Work required | Output only the lines below from the one containing "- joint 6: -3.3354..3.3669" to the one containing "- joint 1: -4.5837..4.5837", exactly as written, both ends kept.

Records contained in a dataset
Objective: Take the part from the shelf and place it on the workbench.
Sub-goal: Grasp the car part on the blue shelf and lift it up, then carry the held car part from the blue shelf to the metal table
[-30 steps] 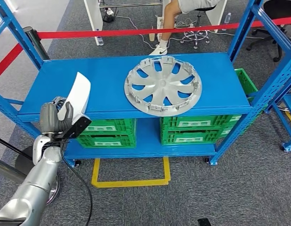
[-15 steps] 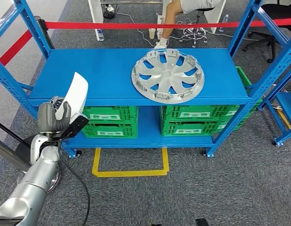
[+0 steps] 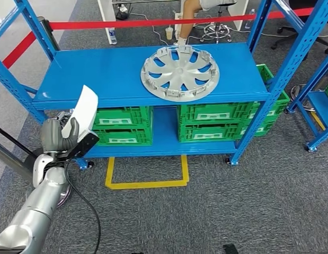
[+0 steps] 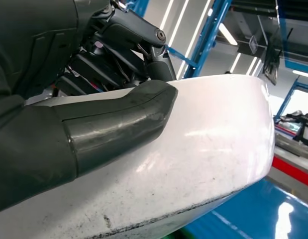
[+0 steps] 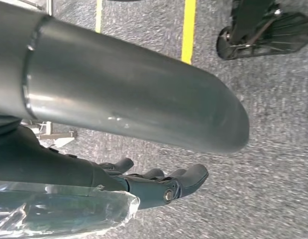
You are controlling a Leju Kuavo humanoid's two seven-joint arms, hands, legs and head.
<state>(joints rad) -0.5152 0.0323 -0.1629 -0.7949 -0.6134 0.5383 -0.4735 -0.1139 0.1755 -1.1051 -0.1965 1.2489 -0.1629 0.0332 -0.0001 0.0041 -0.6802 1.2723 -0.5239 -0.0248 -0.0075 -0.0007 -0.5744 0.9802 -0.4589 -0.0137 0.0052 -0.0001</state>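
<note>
My left hand (image 3: pixel 58 135) grips a white curved panel part (image 3: pixel 83 110) by its lower end, held upright in front of the blue shelf's (image 3: pixel 114 79) left end and below its top board. In the left wrist view the grey thumb (image 4: pixel 107 129) presses across the white part (image 4: pixel 212 149), with the darker fingers behind it. A silver wheel cover (image 3: pixel 180 72) lies flat on the top board, right of centre. My right hand (image 5: pixel 69 164) hangs over grey carpet, its fingers (image 5: pixel 171 181) stretched out with nothing in them.
Green crates (image 3: pixel 212 124) fill the shelf's lower level. A yellow floor outline (image 3: pixel 148 177) lies in front of the shelf. Red barrier tape (image 3: pixel 154 23) runs behind it, with a seated person's leg (image 3: pixel 186 16) beyond. Another blue rack (image 3: pixel 314 95) stands at the right.
The whole picture has shifted, so the camera has moved and the shelf sits a little farther off. My left hand still holds the white part, now slightly lower in the view.
</note>
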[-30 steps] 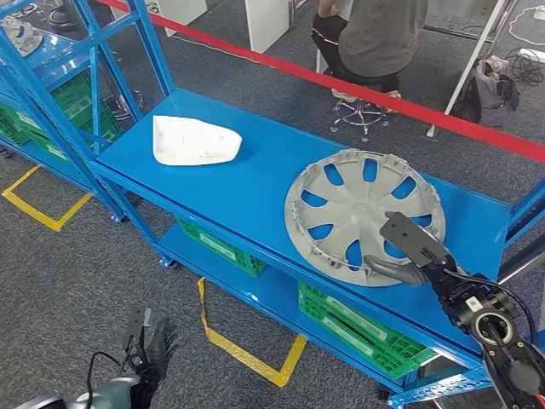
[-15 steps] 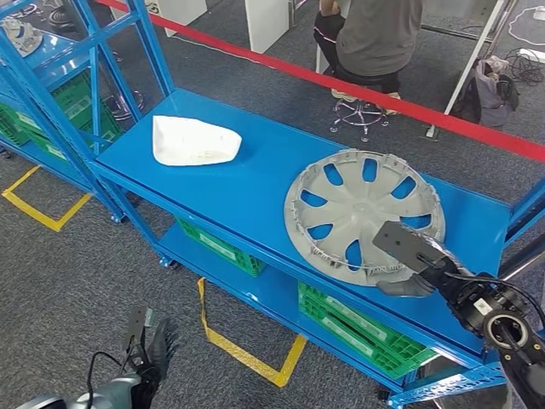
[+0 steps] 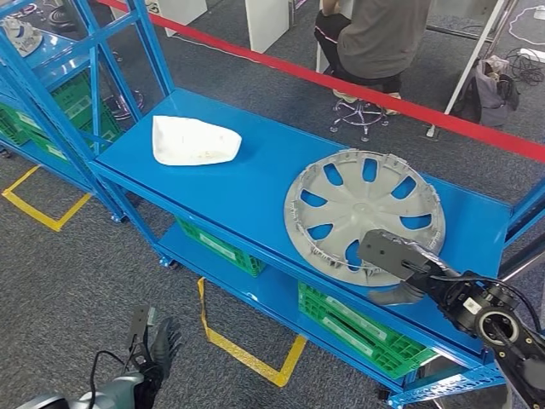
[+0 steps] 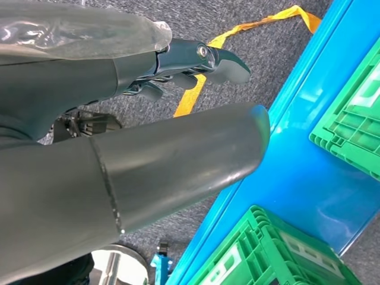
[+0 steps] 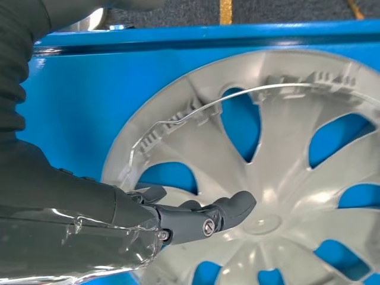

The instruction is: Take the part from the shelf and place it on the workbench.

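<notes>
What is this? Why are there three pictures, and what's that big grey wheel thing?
These are a robot's own eyes. One camera sits high on its body, looking down at a blue shelf. The other two sit at its wrists, so each shows a robot hand up close. On the shelf lie a grey wheel cover and a white part. The right robot hand reaches over the wheel cover's near edge, thumb low by the rim, but I cannot tell if it grips yet. The left robot hand hangs low over the carpet, holding nothing. Green crates sit underneath.
</notes>
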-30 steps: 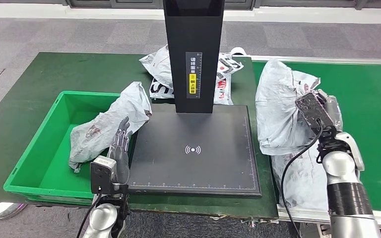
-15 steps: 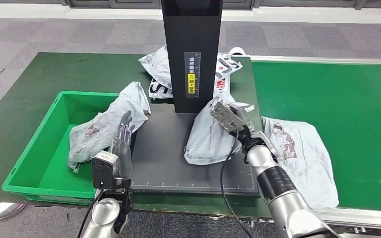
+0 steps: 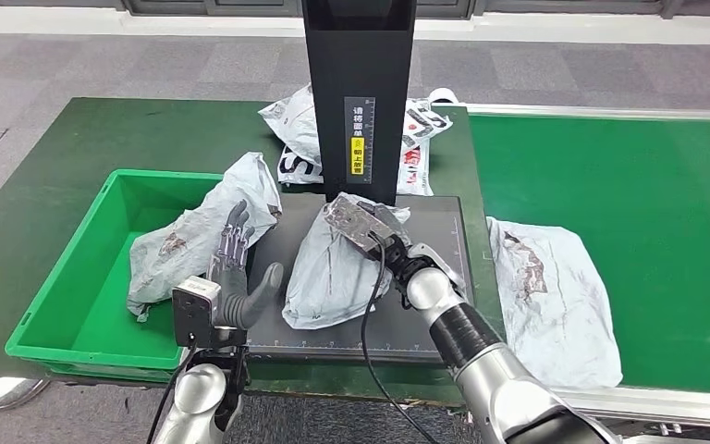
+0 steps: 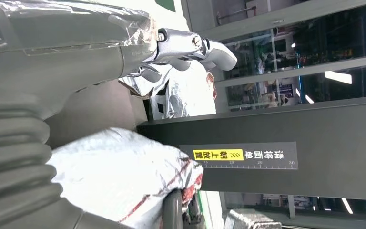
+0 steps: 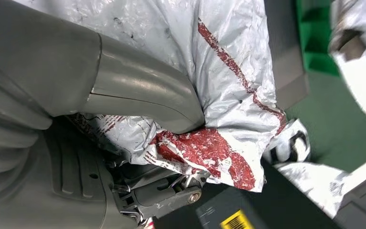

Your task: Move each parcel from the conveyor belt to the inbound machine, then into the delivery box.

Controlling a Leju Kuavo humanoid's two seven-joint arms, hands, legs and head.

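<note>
One parcel (image 3: 333, 273), a crumpled grey mailing bag with red print, sits on the dark scanning plate (image 3: 425, 324) of the inbound machine (image 3: 359, 102), just in front of its black column. The right hand (image 3: 384, 242) grips the bag at its upper end; in the right wrist view the thumb presses into the plastic above the red patch, so the bag is clamped, not merely touched. Whether the bag's full weight already rests on the plate I cannot tell.

To the left, the left hand (image 3: 238, 277) stands with fingers spread and thumb out, holding nothing, just beside the bag on the plate and in front of a second parcel (image 3: 199, 236). That second bag lies draped over the wall of the green delivery box (image 3: 65, 305), part inside and part leaning on the rim toward the plate, so I judge it delivered or nearly so.

A third parcel (image 3: 555, 296) lies flat at the near edge of the green conveyor belt (image 3: 629, 176), just right of the machine, untouched. More bags (image 3: 300, 129) lie behind the column on the table; I cannot tell whether they belong to the job.

By my reading, the work is roughly at its middle: one bag boxed, one at the scan, one waiting. Left to do are the handover to the box, then the belt bag.
</note>
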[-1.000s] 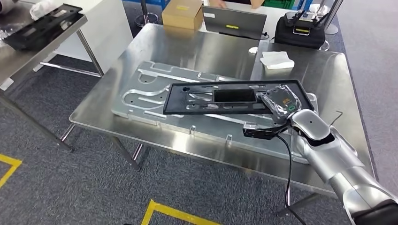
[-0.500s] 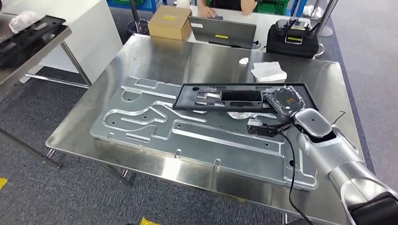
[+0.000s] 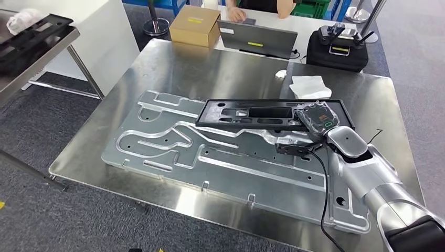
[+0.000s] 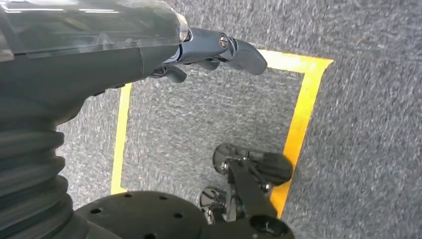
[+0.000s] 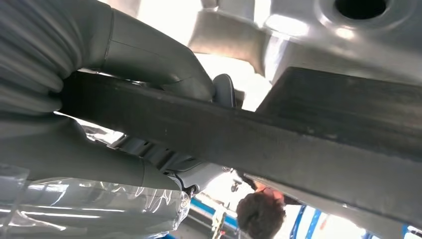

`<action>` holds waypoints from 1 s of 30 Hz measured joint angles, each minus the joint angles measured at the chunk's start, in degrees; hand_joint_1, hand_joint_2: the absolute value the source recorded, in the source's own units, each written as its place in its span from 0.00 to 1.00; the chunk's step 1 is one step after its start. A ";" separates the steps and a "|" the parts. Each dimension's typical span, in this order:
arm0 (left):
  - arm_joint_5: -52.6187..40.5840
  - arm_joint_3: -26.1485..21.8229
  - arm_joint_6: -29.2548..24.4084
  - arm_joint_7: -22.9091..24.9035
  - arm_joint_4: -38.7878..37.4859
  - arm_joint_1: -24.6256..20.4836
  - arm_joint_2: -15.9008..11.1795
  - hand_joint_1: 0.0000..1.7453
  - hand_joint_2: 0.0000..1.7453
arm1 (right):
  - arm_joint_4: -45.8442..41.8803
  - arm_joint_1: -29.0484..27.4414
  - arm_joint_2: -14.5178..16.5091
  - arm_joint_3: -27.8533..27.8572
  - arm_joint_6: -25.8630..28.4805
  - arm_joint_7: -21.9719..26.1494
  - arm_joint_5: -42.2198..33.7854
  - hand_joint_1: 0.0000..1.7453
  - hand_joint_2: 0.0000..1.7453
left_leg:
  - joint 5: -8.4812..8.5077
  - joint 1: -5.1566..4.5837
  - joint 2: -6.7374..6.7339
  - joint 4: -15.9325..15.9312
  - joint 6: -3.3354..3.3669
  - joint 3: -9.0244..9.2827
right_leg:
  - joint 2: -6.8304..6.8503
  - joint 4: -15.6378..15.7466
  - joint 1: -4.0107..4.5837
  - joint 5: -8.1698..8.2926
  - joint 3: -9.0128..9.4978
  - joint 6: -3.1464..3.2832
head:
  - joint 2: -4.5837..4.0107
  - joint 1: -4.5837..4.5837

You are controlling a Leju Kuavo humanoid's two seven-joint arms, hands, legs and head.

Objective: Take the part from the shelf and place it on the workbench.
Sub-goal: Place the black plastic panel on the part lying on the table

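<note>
Item 1: black part (image 3: 262,114), long flat frame; we see it above the workbench (image 3: 173,68), over the grooved metal plate (image 3: 173,152). Our right hand (image 3: 315,118) grips its near end, thumb (image 5: 149,59) and fingers clamped on the rim. Item 2: left hand (image 4: 99,55), over grey carpet (image 4: 358,99), holding nothing, fingers (image 4: 239,50) loosely extended.

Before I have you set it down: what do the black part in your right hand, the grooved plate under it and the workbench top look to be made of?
Black part: looks like moulded plastic, matte, barely any glare; the right hand holds its end.
Grooved plate: apparently machined aluminium, satin grey with bright-edged channels.
Workbench: probably stainless steel sheet, brushed, with smeared reflections.
</note>
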State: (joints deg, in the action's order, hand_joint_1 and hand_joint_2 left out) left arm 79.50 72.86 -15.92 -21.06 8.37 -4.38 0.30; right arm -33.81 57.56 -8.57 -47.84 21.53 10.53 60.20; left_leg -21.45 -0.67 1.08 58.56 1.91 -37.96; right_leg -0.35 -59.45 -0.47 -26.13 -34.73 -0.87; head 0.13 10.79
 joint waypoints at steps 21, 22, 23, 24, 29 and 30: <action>-0.34 -0.96 -0.93 -0.25 0.00 -0.08 0.31 0.00 1.00 | 3.04 0.55 9.25 -0.21 2.87 0.28 1.65 1.00 1.00 | -0.15 0.15 -0.02 -0.28 -0.84 0.18 | -0.12 0.47 0.24 -0.04 0.15 0.95 | 0.00 0.01; -0.45 -0.93 -0.86 -0.26 0.00 -0.09 0.32 0.00 1.00 | 3.04 0.45 9.57 -0.29 2.78 0.27 1.77 1.00 1.00 | -0.16 0.14 -0.01 -0.28 -0.84 0.18 | -0.12 0.48 0.24 -0.04 0.16 0.94 | 0.00 0.01; -0.63 -0.90 -0.81 -0.28 0.00 -0.09 0.33 0.00 1.00 | 3.04 0.31 9.79 -0.38 2.68 0.26 1.87 1.00 1.00 | -0.16 0.13 -0.01 -0.27 -0.83 0.17 | -0.12 0.49 0.24 -0.04 0.17 0.94 | 0.00 0.01; -0.87 -0.86 -0.76 -0.29 0.00 -0.09 0.34 0.00 1.00 | 3.04 0.11 9.96 -0.48 2.57 0.26 1.96 1.00 1.00 | -0.17 0.11 0.00 -0.27 -0.82 0.17 | -0.12 0.50 0.23 -0.03 0.17 0.94 | 0.00 0.01; -1.34 -0.78 -0.56 -0.32 0.00 -0.08 0.38 0.00 1.00 | 3.04 -0.67 10.16 -0.81 2.35 0.31 2.20 1.00 1.00 | -0.18 0.07 0.01 -0.25 -0.80 0.16 | -0.11 0.52 0.23 -0.03 0.19 0.92 | 0.00 0.01; -1.34 -0.77 -0.56 -0.32 0.00 -0.07 0.38 0.00 1.00 | 3.04 -0.69 10.16 -0.81 2.35 0.31 2.20 1.00 1.00 | -0.18 0.07 0.01 -0.25 -0.80 0.16 | -0.11 0.52 0.23 -0.03 0.19 0.92 | 0.00 0.01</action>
State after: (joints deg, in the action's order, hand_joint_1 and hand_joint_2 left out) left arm 78.16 72.09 -16.48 -21.38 8.37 -4.46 0.68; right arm -30.77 56.87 1.60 -48.66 23.89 10.84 62.41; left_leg -21.63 -0.60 1.09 58.31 1.12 -37.79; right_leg -0.46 -58.93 -0.23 -26.15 -34.54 0.05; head 0.13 10.80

Task answer |
  - joint 6: -3.3354..3.3669
  - joint 3: -9.0244..9.2827
right_leg:
  - joint 2: -6.8304..6.8503
  - joint 4: -15.6378..15.7466
  - joint 1: -4.0107..4.5837
  - joint 5: -8.1698..8.2926
  - joint 3: -9.0128..9.4978
  - joint 6: -3.1464..3.2832
head:
  - joint 2: -4.5837..4.0107
  - joint 1: -4.5837..4.5837

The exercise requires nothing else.